- **What needs to be done**: Look below for the line holding "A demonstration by" and the line holding "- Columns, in". Transcribe exactly those lines and all lines between them, nothing more.

Stored data entries
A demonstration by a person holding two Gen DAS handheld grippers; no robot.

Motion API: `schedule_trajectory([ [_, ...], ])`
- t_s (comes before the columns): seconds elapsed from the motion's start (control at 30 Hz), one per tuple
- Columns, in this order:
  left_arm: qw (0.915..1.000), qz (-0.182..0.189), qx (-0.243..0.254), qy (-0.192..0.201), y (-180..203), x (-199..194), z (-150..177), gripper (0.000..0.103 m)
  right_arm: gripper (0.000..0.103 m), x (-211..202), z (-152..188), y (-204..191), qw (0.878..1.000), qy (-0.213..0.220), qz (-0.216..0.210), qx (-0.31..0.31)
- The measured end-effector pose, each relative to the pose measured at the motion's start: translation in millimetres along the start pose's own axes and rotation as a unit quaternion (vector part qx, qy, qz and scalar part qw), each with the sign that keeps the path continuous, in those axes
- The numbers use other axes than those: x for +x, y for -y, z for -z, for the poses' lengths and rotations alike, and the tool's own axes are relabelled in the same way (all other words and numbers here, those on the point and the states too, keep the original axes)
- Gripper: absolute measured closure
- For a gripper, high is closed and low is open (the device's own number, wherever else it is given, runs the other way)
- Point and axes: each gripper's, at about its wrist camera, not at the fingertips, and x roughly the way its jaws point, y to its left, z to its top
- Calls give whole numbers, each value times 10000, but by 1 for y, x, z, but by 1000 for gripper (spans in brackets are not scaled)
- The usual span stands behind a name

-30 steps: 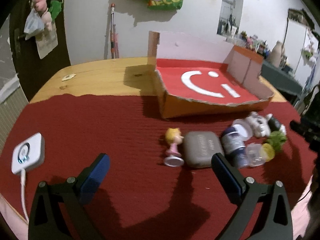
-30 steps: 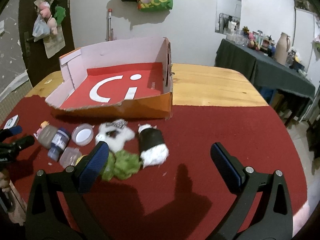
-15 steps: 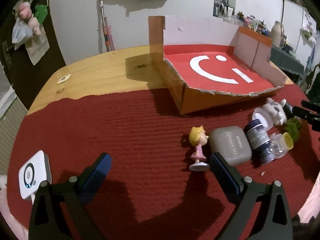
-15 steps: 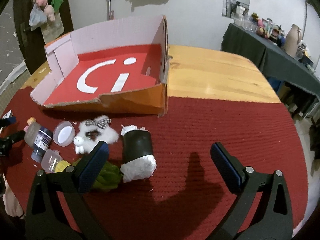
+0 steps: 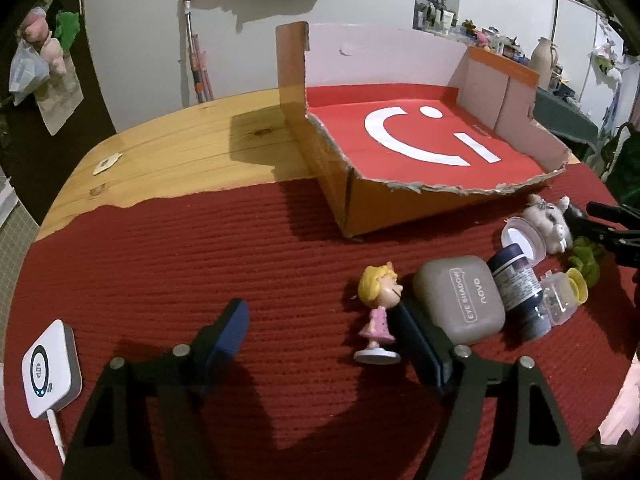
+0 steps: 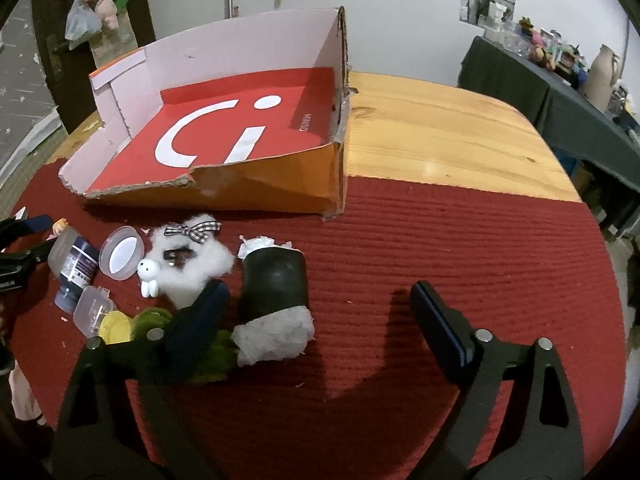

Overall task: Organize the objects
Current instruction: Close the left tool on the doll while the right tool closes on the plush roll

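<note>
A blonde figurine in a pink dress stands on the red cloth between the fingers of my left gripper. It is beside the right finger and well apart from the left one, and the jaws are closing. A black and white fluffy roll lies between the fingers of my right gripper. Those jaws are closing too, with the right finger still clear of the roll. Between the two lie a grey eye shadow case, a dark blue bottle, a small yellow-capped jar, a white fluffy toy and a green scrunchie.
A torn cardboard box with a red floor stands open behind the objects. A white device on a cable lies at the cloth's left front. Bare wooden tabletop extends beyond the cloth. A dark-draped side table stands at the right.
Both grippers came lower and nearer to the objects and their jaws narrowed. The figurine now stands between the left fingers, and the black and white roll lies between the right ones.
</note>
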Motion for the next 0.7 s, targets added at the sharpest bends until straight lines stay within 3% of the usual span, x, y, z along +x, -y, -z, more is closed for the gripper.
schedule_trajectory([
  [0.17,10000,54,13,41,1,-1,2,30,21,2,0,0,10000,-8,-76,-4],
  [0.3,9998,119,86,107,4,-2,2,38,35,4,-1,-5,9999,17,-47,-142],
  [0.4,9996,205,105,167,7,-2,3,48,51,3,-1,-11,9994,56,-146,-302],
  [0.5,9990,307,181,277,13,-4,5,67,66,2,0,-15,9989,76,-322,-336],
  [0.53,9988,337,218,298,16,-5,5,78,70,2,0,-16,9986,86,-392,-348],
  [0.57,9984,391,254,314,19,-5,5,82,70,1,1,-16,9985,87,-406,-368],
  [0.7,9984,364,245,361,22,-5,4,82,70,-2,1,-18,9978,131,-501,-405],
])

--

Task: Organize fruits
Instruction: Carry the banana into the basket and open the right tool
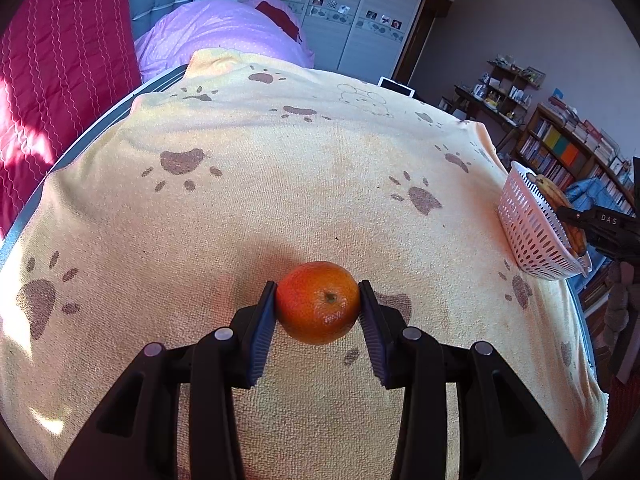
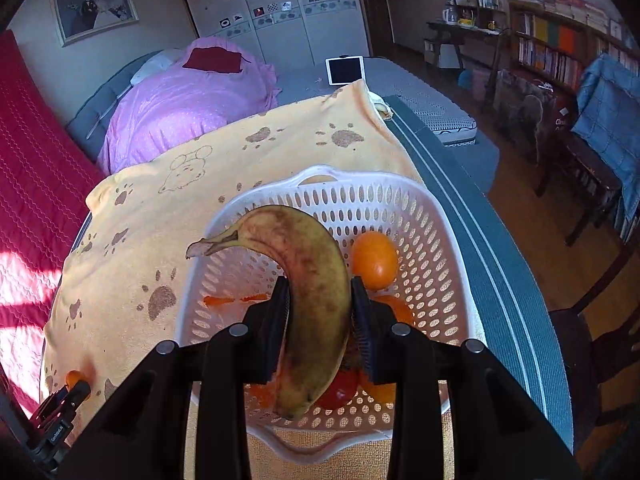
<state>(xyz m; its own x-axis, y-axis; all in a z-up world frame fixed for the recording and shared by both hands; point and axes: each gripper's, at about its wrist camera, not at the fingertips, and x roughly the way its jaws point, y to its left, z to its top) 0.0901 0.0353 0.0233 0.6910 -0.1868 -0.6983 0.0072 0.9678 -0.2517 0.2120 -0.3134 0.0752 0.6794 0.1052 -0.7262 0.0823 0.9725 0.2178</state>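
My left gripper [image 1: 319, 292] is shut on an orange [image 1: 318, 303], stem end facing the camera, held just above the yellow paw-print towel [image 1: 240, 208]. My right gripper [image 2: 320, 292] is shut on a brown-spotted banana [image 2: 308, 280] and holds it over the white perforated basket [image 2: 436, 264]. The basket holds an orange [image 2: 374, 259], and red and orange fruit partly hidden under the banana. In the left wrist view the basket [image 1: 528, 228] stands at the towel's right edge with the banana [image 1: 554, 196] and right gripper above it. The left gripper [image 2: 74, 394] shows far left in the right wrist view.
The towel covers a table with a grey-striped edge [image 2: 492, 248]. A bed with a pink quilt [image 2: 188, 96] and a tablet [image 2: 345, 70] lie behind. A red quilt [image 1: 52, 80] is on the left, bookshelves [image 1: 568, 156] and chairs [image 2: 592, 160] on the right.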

- **Task result**:
A demonstration by a person holding two Gen DAS handheld grippers; no robot.

Motion API: `schedule_trajectory([ [_, ...], ])`
- t_s (comes before the columns): seconds elapsed from the motion's start (control at 30 Hz), one per tuple
- Columns, in this order:

Nothing remains to be added to the output.